▸ Required work:
Nothing in the listing may be skipped; transcribe all of it as written.

▸ Source material:
============
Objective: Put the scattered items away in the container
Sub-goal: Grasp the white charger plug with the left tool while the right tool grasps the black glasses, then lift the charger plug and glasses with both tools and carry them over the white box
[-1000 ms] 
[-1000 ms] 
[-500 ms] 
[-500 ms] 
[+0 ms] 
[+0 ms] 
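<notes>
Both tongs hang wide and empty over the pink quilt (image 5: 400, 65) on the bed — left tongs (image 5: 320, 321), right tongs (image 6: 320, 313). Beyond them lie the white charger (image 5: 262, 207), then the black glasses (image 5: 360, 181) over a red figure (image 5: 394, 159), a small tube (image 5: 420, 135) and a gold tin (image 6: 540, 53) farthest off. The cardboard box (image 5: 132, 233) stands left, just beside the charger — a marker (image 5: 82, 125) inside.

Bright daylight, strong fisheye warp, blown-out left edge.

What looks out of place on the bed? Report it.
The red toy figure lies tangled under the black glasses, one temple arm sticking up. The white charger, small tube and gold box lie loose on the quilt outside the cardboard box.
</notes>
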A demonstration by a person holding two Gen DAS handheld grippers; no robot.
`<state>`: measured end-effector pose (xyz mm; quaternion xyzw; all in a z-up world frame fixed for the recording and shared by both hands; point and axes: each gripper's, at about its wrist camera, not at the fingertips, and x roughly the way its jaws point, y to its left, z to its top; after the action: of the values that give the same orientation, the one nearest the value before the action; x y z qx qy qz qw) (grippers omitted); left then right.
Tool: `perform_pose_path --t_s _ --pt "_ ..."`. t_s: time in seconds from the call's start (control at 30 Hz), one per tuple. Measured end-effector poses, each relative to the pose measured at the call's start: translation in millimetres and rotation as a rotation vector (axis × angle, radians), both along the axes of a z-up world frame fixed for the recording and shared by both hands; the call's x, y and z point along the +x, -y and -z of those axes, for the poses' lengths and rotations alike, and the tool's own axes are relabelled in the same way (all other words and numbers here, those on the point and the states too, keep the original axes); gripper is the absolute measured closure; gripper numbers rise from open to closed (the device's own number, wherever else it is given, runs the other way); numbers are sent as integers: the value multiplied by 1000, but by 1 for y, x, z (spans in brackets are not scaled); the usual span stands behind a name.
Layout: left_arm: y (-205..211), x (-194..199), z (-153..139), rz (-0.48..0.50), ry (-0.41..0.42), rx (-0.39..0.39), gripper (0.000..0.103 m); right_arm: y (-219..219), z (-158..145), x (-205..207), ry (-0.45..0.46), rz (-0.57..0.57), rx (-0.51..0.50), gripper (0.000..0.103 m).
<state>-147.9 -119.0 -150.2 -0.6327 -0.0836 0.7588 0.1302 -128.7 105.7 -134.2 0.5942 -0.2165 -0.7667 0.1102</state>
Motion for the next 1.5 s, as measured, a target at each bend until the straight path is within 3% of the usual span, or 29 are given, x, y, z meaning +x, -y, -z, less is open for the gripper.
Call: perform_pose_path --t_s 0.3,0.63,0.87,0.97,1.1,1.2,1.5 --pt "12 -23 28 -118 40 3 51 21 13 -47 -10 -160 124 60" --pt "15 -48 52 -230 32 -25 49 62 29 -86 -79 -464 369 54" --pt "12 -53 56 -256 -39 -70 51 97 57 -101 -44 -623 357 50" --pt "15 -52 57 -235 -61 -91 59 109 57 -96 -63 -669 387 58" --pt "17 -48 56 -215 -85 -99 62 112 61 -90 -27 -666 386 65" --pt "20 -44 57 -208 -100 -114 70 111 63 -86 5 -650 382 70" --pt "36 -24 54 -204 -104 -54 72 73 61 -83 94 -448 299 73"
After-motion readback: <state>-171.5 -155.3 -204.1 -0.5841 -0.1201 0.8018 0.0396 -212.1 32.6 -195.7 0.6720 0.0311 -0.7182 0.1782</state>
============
▸ Output for this exercise:
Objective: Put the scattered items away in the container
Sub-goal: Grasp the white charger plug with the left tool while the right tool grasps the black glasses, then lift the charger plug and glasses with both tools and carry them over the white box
[-1000 ms] 
[-1000 ms] 
[-500 ms] 
[-500 ms] 
[+0 ms] 
[+0 ms] 
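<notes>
Both tongs hang wide and empty over the pink quilt (image 5: 400, 65) on the bed — left tongs (image 5: 320, 321), right tongs (image 6: 320, 313). Beyond them lie the white charger (image 5: 262, 207), then the black glasses (image 5: 360, 181) over a red figure (image 5: 394, 159), a small tube (image 5: 420, 135) and a gold tin (image 6: 540, 53) farthest off. The cardboard box (image 5: 132, 233) stands left, just beside the charger — a marker (image 5: 82, 125) inside.

Bright daylight, strong fisheye warp, blown-out left edge.

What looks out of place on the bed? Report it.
The red toy figure lies tangled under the black glasses, one temple arm sticking up. The white charger, small tube and gold box lie loose on the quilt outside the cardboard box.
</notes>
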A demonstration by a person holding two Gen DAS handheld grippers; no robot.
`<state>`: measured end-effector pose (xyz mm; quaternion xyzw; all in a z-up world frame fixed for the recording and shared by both hands; point and axes: each gripper's, at about its wrist camera, not at the fingertips, and x roughly the way its jaws point, y to its left, z to its top; after the action: of the values that give the same orientation, the one nearest the value before the action; x y z qx qy qz qw) (grippers omitted); left then right.
Tool: `perform_pose_path --t_s _ --pt "_ ..."`. t_s: time in seconds from the call's start (control at 30 Hz), one per tuple. Measured end-effector poses, each relative to the pose measured at the call's start: translation in millimetres and rotation as a rotation vector (axis × angle, radians), both along the axes of a z-up world frame fixed for the recording and shared by both hands; the call's x, y and z point along the +x, -y and -z of those axes, for the poses' lengths and rotations alike, and the tool's own axes are relabelled in the same way (all other words and numbers here, those on the point and the states too, keep the original axes); gripper is the absolute measured closure; gripper numbers rise from open to closed (the device's own number, wherever else it is given, runs the other way); numbers are sent as integers: the value multiplied by 1000, but by 1 for y, x, z (spans in brackets are not scaled); the usual span stands behind a name.
Layout: left_arm: y (-205..211), x (-194..199), z (-153..139), rz (-0.48..0.50), ry (-0.41..0.42), rx (-0.39..0.39), gripper (0.000..0.103 m); right_arm: y (-219..219), z (-158..145), x (-205..207), ry (-0.45..0.46), rz (-0.57..0.57), rx (-0.51..0.50), gripper (0.000..0.103 m).
<state>-147.9 -119.0 -150.2 -0.6327 -0.0836 0.7588 0.1302 -128.7 105.7 -134.2 0.5942 -0.2165 -0.7667 0.1102</state>
Motion for the next 1.5 s, as measured, a target at each bend until the straight path is within 3% of the usual span, or 29 are given, x, y, z meaning +x, -y, -z, less is open for the gripper.
Call: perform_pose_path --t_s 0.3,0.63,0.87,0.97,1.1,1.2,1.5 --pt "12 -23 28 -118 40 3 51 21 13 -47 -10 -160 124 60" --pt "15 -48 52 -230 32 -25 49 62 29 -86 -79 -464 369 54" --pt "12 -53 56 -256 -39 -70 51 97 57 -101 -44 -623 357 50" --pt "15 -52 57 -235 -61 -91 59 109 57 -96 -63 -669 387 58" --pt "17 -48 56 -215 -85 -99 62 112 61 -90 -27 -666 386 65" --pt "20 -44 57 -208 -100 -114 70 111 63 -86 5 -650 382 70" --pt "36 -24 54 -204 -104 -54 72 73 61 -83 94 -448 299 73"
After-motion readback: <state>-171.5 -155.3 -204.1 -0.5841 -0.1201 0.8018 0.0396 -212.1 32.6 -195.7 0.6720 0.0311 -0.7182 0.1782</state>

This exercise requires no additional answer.